The effect of chronic ethanol administration on the hepatic microsomal cytochrome P-450 content and activities of NADPH – cytochrome P-450 reductase (EC 1.6.2.4), benzphetamine demethylase, aniline hydroxylase (EC 1.14.14.1), and of the microsomal ethanol-oxidizing system were studied in various dietary models. When ethanol was given with linoleate as the only source of dietary lipid, the ethanol induction of these parameters was greater with diets containing 2 or 5% of total calories as linoleate than with diets containing 10% of total calories as linoleate. By contrast, when ethanol was given with high fat (35% of total calories) diets, the ethanol induction of these same parameters was slightly greater when linoleate provided 10% of total calories than when it provided 3% of calories.

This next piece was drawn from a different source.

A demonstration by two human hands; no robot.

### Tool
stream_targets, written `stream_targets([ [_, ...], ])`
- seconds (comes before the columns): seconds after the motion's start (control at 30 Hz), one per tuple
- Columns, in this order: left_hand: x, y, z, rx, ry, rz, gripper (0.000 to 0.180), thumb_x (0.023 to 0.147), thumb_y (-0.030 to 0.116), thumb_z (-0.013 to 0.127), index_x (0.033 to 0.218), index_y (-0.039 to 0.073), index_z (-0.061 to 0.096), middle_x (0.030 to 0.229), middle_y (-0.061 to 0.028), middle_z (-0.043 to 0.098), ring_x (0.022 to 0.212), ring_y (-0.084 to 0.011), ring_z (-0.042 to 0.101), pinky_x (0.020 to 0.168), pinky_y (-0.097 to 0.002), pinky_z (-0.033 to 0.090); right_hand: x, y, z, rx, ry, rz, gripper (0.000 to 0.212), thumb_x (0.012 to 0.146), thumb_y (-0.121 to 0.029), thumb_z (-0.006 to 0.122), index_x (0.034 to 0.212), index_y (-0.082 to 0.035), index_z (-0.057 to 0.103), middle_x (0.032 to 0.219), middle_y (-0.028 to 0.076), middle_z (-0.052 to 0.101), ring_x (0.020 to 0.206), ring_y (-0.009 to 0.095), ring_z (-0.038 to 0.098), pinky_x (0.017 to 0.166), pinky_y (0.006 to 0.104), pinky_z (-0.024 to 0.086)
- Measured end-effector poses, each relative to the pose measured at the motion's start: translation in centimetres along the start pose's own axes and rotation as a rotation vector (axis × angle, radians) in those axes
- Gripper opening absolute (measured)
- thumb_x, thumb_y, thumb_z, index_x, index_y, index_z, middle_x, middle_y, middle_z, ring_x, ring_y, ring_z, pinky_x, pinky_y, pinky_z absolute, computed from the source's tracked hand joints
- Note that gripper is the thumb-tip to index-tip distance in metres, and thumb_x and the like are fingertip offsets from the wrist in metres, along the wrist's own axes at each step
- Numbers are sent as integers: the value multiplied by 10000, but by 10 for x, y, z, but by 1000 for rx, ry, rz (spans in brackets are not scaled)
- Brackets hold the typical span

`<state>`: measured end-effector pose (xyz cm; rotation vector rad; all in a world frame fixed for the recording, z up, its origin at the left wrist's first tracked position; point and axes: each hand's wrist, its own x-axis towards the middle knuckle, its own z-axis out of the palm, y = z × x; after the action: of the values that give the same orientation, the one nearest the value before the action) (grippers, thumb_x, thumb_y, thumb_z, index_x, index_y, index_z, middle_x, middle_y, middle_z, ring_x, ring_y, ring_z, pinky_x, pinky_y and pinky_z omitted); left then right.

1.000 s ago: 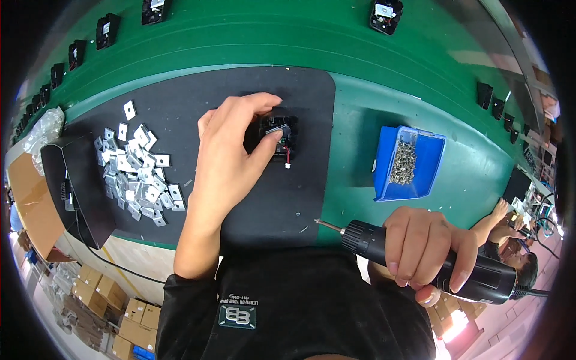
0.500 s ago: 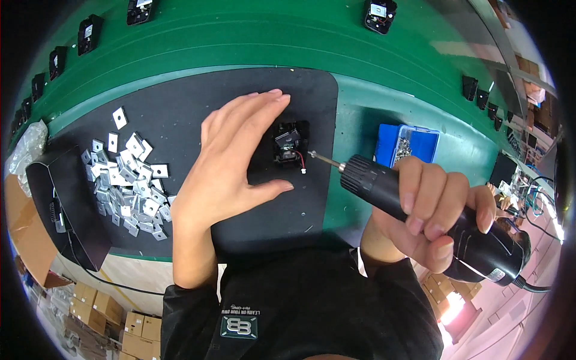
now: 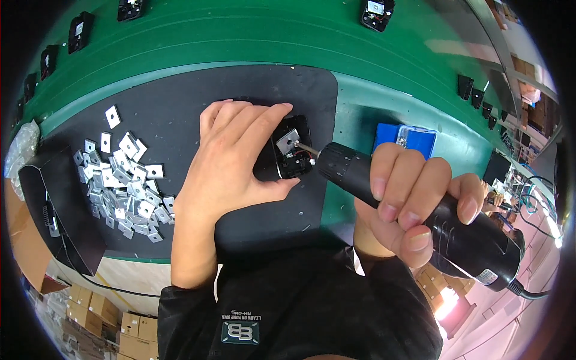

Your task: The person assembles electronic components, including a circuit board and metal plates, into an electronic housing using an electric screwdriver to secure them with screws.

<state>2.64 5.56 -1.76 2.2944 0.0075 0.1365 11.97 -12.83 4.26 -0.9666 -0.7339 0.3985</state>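
On the black mat, my left hand (image 3: 231, 153) is closed around a small open black device housing (image 3: 305, 125), fingers at its far edge and thumb at its near edge. A square silver metal plate (image 3: 287, 143) lies inside, with thin red wires and a small white connector beside it. My right hand (image 3: 414, 201) is wrapped around a black corded electric screwdriver (image 3: 348, 171). Its bit points left and meets the plate, near its right side. Whether a screw sits under the tip is too small to tell.
Many loose silver plates (image 3: 129, 180) are heaped at left on the mat (image 3: 252, 84), beside a black box-like stand (image 3: 66, 210). At right stands a blue bin (image 3: 425, 143) of small screws. Similar housings (image 3: 377, 13) line the green conveyor (image 3: 240, 36) at the back.
The screwdriver has moved left, bringing its bit onto the plate. My left fingers and thumb have closed on the housing, and the plate shows brighter. Housings on the conveyor have shifted left.
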Motion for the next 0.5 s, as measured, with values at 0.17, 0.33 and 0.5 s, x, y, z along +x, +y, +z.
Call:
stream_targets([
  [0.17, 0, 1, 1, 16, 0, 9, 788, 503, 321, 808, 1220, 62, 609, 1056, -118, 620, 1024, -308, 563, 1012, -447, 341, 0, 5, 1, -9, 4, -24, 417, 865, -105, 698, 1200, -239, 491, 805, -29, 542, 685, 115, 512, 699, 299, 384],
  [0.33, 1, 1, 3, 11, 10, 10, 781, 497, 318, 812, 1210, 68, 616, 1065, -109, 624, 1025, -302, 564, 1001, -442, 347, -1, 7, 1, -28, 23, -20, 414, 864, -97, 688, 1198, -239, 487, 790, -27, 533, 688, 120, 516, 700, 303, 387],
  [0.5, 1, 1, 6, -20, 26, 13, 726, 523, 284, 819, 1191, 90, 611, 1063, -62, 603, 1019, -273, 542, 989, -445, 344, 1, 12, 3, -40, -44, -50, 360, 837, -70, 700, 1085, -214, 483, 771, -21, 527, 635, 123, 507, 662, 306, 407],
])
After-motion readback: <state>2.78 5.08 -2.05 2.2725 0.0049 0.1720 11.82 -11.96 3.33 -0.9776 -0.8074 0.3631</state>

The apparent effect of dietary linoleate on the induction, by ethanol, of microsomal drug-metabolizing enzymes is markedly different when linoleate is given as the only source of dietary lipid as opposed to when it is given with other dietary lipids. Thus, conclusions on the effect of ethanol on hepatic microsomal drug-biotransformation enzymes, drawn from studies with dietary models in which linoleate provides the only source of dietary lipid, cannot be extended to dietary models of more complex lipid composition. When given as the only source of lipid, 2% of total calories in linoleate appears optimal for basal activity and inductibility, by ethanol, of mixed-function oxidases.